- What the task requires
Your task is to repeat exactly the lines below between the line holding "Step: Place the" and the line holding "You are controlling", inclusive, and only those.

- Source data

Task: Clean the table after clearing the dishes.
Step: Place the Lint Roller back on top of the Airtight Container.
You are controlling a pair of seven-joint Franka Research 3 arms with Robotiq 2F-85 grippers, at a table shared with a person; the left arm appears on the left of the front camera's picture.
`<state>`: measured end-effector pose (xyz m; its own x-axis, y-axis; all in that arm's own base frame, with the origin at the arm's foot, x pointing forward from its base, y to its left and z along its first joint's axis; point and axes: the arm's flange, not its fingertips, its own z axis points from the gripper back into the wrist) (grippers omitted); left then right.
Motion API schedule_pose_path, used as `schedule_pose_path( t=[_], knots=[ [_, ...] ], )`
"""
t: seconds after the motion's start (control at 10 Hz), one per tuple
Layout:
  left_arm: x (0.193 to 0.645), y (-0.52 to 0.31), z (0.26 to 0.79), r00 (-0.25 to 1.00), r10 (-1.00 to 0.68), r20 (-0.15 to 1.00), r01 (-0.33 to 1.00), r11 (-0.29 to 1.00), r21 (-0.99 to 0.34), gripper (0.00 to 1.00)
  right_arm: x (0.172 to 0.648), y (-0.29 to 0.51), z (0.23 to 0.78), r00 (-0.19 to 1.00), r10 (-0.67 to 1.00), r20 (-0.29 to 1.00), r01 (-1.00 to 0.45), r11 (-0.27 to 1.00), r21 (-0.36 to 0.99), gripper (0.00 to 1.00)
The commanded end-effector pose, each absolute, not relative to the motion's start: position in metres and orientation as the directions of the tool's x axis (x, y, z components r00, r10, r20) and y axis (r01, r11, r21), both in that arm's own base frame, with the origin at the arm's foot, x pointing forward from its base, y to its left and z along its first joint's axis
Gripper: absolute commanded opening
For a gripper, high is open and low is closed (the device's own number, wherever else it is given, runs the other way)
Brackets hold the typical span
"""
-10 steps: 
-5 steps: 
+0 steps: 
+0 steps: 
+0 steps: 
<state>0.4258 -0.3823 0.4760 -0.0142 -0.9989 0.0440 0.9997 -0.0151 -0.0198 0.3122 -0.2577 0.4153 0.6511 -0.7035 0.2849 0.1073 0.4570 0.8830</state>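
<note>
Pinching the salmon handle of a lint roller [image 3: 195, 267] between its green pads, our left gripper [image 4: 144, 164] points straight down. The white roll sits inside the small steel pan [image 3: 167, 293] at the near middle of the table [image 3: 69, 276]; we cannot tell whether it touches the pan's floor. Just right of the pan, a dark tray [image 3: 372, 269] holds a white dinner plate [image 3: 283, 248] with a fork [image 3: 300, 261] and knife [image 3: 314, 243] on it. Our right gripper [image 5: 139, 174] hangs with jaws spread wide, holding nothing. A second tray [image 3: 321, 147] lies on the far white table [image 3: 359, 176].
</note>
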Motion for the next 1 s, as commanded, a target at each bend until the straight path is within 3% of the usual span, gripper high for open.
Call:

- Answer for this exercise
Step: Place the Lint Roller back on top of the Airtight Container.
You are controlling a pair of seven-joint Franka Research 3 arms with Robotiq 2F-85 grippers, at a table shared with a person; the left arm appears on the left of the front camera's picture.

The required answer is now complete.